Task item:
For this exercise, report every line of the material that includes "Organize".
#### Dataset entries
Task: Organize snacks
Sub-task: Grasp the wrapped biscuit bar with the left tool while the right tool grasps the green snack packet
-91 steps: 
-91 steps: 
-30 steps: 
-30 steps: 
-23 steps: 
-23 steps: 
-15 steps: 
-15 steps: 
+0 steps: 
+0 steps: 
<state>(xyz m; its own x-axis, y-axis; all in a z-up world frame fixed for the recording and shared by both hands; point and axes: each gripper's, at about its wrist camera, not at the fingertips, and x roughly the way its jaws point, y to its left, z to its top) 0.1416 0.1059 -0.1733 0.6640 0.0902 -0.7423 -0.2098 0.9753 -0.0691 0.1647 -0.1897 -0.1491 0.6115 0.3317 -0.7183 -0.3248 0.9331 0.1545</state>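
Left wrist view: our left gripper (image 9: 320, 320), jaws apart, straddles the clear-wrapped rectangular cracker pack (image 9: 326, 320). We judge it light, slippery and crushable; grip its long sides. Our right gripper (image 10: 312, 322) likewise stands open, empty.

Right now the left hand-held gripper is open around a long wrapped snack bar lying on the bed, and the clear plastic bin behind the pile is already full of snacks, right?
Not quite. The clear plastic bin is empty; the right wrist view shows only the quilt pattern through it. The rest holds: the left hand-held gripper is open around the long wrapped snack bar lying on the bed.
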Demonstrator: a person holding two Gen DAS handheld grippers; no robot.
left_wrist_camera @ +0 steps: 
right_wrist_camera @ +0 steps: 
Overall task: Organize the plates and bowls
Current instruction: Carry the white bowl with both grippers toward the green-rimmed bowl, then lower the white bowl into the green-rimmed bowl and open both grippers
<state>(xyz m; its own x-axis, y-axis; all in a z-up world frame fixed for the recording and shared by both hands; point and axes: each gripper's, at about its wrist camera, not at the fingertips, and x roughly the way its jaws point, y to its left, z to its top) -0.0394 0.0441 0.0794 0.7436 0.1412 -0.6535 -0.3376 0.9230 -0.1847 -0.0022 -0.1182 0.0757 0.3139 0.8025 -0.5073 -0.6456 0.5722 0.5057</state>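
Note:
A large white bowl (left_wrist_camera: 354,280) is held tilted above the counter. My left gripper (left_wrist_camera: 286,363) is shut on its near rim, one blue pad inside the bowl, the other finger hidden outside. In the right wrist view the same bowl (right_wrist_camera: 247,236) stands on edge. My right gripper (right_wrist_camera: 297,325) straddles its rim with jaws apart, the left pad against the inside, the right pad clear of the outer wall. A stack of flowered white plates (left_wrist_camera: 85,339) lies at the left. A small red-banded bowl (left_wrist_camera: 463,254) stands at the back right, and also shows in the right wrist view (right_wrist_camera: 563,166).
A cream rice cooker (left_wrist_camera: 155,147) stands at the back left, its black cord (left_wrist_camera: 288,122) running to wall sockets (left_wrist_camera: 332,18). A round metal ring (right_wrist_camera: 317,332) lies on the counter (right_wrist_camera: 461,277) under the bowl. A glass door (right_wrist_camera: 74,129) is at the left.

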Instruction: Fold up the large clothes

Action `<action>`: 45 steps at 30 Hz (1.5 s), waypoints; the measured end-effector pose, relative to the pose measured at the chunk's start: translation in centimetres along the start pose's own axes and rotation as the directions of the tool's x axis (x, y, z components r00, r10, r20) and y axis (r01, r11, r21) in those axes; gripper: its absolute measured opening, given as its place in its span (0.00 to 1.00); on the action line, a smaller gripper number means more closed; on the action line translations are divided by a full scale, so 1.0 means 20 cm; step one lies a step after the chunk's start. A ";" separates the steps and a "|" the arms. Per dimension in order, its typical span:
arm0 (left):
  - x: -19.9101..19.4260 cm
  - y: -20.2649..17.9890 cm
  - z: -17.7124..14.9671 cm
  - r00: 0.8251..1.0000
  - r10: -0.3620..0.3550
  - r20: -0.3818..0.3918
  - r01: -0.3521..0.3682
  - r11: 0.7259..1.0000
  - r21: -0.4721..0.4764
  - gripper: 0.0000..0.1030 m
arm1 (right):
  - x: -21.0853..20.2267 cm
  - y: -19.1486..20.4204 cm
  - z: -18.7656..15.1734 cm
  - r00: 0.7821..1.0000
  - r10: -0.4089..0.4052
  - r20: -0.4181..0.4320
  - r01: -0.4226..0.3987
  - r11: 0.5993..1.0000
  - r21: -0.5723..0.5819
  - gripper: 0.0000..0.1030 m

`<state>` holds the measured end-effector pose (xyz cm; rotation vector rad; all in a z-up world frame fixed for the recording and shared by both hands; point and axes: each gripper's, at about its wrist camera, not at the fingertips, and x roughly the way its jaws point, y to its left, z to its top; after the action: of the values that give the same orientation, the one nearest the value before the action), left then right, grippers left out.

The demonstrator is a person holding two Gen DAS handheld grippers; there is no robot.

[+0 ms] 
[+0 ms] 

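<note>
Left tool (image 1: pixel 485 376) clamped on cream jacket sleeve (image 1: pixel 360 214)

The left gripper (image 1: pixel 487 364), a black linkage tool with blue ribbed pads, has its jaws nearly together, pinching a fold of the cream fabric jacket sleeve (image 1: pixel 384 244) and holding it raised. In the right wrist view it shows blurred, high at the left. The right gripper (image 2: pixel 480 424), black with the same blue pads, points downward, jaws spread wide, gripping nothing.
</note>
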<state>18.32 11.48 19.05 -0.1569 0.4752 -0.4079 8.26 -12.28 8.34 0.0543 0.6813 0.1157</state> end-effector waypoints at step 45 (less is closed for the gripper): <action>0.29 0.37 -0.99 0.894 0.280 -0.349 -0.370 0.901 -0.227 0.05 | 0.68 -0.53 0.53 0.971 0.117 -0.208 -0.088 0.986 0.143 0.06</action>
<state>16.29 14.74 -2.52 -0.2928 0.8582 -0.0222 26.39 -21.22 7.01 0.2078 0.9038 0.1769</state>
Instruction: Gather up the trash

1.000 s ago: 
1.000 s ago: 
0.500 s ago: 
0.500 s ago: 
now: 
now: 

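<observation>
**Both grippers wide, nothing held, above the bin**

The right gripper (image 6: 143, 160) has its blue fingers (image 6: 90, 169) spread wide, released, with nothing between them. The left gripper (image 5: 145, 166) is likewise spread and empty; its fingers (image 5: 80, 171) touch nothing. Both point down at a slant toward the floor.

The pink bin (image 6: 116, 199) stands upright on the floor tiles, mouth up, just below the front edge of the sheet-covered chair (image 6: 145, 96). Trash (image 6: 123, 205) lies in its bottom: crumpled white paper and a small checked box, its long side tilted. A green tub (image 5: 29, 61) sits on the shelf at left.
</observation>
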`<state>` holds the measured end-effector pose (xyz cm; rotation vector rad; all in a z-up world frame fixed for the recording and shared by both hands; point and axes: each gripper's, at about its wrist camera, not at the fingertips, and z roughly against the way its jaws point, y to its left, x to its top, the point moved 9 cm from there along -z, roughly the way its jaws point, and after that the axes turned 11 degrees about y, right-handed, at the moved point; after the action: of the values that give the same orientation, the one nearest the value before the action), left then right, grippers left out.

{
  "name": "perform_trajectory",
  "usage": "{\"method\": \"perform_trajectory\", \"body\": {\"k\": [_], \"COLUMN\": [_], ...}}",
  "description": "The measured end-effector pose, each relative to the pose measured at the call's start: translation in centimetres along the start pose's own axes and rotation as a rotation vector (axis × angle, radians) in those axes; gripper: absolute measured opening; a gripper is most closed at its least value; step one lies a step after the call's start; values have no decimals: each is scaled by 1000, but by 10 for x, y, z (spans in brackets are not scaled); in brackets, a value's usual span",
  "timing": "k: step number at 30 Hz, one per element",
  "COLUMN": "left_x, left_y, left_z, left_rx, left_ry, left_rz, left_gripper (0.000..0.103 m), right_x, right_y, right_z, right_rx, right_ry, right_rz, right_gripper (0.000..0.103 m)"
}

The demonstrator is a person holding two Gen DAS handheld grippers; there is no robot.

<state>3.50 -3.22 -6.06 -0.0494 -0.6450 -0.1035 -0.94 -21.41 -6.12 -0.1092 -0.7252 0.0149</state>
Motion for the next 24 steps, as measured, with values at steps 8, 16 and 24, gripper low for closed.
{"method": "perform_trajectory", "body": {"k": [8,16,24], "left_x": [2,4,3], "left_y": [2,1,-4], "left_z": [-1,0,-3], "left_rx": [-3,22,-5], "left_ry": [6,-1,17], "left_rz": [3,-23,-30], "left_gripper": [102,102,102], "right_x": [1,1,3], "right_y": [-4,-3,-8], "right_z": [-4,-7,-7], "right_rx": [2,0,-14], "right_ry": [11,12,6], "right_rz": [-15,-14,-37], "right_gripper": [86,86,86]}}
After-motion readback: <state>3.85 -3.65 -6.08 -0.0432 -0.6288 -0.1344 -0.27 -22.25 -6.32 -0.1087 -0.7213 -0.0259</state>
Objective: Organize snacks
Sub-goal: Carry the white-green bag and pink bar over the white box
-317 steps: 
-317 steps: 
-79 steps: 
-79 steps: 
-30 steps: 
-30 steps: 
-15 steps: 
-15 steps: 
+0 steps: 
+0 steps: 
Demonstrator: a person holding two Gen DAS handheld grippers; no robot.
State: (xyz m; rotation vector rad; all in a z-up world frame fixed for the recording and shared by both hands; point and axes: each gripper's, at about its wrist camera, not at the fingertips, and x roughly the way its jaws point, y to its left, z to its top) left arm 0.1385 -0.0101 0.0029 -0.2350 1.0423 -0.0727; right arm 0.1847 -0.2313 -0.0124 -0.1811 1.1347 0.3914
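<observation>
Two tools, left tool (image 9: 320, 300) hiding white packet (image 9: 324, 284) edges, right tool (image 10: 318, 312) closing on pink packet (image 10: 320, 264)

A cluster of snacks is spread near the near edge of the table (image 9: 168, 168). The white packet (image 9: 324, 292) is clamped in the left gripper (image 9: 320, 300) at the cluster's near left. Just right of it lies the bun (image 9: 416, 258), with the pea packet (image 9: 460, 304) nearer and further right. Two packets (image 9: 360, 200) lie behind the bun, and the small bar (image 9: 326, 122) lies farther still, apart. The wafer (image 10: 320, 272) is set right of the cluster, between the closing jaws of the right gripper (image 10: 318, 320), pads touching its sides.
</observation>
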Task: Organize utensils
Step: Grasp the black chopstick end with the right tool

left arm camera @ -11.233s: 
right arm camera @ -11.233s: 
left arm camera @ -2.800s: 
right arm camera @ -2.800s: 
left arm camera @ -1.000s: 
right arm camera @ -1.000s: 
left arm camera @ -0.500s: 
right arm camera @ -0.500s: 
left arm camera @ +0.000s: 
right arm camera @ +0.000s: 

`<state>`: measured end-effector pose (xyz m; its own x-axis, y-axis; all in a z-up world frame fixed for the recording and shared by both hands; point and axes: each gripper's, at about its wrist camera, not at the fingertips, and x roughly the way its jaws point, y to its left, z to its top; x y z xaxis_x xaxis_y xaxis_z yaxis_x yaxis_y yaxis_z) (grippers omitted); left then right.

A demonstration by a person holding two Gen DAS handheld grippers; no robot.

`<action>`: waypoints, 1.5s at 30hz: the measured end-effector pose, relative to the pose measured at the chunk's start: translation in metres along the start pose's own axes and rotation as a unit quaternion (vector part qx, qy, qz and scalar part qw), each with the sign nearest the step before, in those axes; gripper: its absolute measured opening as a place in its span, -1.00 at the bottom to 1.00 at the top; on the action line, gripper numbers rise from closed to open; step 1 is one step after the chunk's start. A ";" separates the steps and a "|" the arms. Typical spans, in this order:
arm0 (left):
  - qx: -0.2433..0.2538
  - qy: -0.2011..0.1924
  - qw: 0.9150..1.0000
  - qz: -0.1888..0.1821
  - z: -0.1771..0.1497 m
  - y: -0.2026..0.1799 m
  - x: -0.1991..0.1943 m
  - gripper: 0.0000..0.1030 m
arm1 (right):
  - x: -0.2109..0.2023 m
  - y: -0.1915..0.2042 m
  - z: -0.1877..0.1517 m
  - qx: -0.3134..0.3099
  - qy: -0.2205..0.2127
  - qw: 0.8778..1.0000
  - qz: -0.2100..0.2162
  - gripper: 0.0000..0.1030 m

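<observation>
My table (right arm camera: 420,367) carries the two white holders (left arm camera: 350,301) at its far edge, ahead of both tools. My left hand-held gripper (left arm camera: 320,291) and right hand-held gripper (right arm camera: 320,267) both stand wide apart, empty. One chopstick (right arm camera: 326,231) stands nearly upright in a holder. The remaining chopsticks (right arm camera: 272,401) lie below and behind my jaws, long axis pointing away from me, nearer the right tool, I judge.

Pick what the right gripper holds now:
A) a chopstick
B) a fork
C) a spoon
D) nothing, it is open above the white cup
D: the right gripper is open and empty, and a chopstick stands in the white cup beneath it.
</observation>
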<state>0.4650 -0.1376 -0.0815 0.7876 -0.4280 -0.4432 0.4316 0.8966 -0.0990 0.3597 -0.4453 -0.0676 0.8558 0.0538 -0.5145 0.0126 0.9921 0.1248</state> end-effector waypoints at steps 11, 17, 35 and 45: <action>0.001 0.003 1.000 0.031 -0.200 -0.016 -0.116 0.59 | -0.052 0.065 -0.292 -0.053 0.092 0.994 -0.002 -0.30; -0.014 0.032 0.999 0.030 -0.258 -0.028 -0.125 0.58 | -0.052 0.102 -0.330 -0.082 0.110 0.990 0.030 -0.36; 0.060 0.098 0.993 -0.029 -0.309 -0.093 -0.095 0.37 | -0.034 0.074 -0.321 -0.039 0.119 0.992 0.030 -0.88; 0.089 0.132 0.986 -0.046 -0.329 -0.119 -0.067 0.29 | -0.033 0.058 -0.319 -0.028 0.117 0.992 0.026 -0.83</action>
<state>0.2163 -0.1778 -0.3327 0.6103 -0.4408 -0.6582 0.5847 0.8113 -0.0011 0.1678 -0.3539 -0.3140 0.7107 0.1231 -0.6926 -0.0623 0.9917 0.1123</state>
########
Task output:
Task: Organize snacks
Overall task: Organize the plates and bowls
Objective: Organize snacks
Task: Organize utensils

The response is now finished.